- **Your goal**: After locating the line that contains "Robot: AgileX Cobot" in the records below, write out exactly that line and each line after it through the one that contains "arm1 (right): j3", and nothing else.

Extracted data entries
|---|

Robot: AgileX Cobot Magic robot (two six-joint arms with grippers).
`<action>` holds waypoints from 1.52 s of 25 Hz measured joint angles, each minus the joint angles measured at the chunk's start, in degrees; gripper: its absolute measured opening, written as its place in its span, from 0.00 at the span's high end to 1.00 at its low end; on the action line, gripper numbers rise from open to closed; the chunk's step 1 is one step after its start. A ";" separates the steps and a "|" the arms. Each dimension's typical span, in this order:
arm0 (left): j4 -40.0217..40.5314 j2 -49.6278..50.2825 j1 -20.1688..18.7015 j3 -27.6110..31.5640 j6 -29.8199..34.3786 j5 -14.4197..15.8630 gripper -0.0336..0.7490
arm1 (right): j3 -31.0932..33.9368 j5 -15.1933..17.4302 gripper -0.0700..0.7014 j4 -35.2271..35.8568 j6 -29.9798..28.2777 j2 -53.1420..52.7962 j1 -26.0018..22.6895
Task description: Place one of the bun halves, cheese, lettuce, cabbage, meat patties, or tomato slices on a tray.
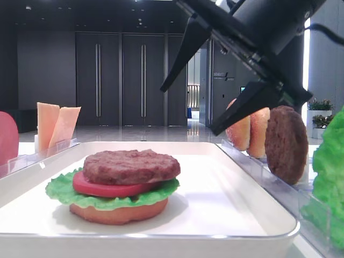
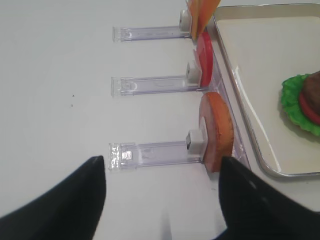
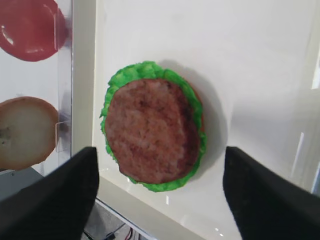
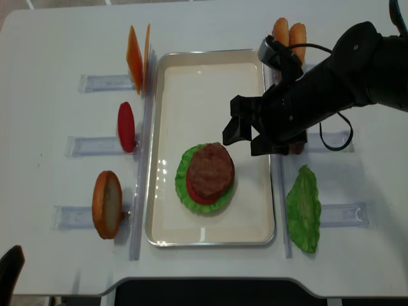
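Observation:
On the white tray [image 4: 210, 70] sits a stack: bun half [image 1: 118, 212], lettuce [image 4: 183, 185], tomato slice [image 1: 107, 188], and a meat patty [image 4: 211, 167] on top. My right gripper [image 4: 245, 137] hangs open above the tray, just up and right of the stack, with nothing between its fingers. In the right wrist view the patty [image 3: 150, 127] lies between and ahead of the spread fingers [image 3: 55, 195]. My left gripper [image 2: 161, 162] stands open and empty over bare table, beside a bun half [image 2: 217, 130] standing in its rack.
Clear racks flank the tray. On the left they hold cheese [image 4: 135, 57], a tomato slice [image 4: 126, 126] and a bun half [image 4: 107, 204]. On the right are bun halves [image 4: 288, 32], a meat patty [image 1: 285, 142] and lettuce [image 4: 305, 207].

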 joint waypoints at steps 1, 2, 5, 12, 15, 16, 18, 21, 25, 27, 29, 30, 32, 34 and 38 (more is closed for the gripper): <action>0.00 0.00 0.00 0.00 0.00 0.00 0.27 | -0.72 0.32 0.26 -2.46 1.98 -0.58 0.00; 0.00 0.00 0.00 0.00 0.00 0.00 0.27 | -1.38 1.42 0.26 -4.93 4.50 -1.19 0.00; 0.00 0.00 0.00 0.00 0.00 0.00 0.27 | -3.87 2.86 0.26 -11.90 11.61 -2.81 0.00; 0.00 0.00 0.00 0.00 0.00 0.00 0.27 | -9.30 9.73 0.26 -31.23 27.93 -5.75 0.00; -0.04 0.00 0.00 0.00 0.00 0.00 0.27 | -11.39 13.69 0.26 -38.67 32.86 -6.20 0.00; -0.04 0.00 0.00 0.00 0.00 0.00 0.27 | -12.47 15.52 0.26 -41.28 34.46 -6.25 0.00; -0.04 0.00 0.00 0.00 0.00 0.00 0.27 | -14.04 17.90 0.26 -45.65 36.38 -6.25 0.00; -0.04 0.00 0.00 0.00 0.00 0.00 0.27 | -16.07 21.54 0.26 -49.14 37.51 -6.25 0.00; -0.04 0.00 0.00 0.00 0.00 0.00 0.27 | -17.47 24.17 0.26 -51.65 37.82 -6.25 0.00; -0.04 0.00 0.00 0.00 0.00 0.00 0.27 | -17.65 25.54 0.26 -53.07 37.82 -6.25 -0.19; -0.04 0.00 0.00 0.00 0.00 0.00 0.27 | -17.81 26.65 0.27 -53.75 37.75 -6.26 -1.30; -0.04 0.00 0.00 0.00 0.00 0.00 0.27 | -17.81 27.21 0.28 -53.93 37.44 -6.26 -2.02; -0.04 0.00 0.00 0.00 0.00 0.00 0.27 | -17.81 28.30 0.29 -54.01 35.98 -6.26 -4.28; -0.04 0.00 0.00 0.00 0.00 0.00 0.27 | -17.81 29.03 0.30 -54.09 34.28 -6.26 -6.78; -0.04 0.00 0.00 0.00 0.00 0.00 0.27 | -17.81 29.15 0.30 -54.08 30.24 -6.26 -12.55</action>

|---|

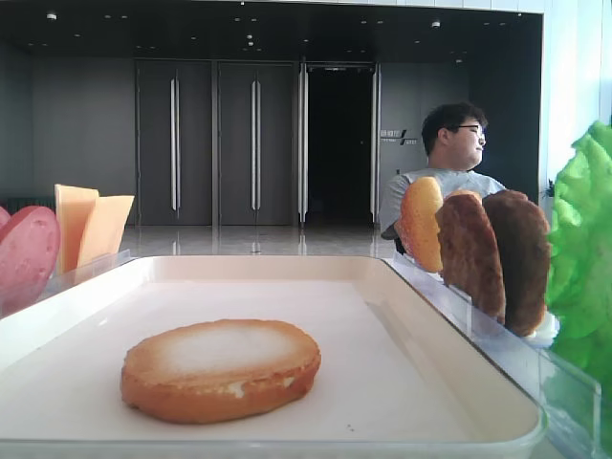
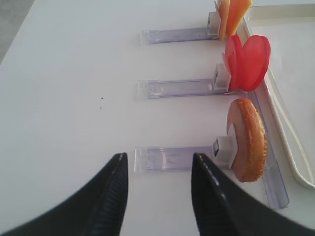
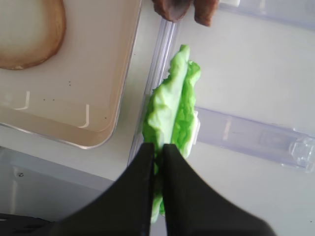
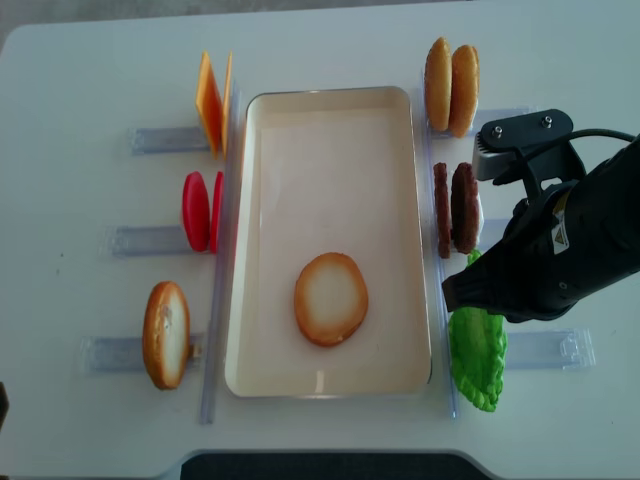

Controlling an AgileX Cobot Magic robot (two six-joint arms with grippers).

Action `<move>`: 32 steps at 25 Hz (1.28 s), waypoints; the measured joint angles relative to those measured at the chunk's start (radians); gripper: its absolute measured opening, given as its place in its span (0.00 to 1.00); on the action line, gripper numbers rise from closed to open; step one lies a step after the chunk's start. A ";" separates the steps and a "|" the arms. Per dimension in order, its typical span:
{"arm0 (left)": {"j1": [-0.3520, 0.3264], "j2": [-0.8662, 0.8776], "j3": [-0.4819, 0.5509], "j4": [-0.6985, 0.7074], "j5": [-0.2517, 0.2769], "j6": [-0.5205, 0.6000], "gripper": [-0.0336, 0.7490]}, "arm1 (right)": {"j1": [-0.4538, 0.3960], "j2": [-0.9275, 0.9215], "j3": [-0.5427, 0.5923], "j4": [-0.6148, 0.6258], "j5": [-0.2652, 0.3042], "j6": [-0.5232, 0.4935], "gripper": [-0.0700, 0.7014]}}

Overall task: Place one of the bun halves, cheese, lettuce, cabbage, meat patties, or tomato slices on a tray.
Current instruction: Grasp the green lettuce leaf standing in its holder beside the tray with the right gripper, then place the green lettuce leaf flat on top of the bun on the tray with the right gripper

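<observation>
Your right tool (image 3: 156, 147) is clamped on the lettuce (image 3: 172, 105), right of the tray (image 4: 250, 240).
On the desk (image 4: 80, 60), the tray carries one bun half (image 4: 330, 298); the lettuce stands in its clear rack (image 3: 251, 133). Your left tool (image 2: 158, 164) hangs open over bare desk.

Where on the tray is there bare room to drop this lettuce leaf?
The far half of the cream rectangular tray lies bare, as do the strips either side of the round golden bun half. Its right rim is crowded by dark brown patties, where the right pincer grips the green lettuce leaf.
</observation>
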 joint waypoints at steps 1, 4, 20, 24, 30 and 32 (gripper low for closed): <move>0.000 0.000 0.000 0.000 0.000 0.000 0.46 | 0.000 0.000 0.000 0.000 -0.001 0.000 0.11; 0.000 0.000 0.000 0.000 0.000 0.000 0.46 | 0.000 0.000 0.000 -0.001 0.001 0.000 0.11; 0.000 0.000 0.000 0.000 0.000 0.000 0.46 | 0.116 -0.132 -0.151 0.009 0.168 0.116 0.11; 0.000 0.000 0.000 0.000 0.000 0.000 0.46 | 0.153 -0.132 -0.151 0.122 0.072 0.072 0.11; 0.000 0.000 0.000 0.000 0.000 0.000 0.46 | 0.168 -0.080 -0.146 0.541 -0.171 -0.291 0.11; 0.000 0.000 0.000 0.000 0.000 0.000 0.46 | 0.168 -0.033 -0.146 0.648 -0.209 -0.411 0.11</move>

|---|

- **Output**:
Robot: AgileX Cobot Magic robot (two six-joint arms with grippers).
`<action>` holds waypoints from 1.52 s of 25 Hz measured joint angles, each minus the joint angles measured at the chunk's start, in degrees; gripper: its absolute measured opening, written as its place in its span, from 0.00 at the span's high end to 1.00 at its low end; on the action line, gripper numbers rise from open to closed; the chunk's step 1 is one step after its start. A ";" separates the steps and a "|" the arms. Each dimension's typical span, in this order:
arm0 (left): j4 -40.0217..40.5314 j2 -49.6278..50.2825 j1 -20.1688..18.7015 j3 -27.6110..31.5640 j6 -29.8199..34.3786 j5 -14.4197..15.8630 gripper -0.0336..0.7490
arm1 (right): j3 -31.0932..33.9368 j5 -15.1933..17.4302 gripper -0.0700..0.7014 j4 -35.2271..35.8568 j6 -29.9798..28.2777 j2 -53.1420..52.7962 j1 -26.0018..22.6895

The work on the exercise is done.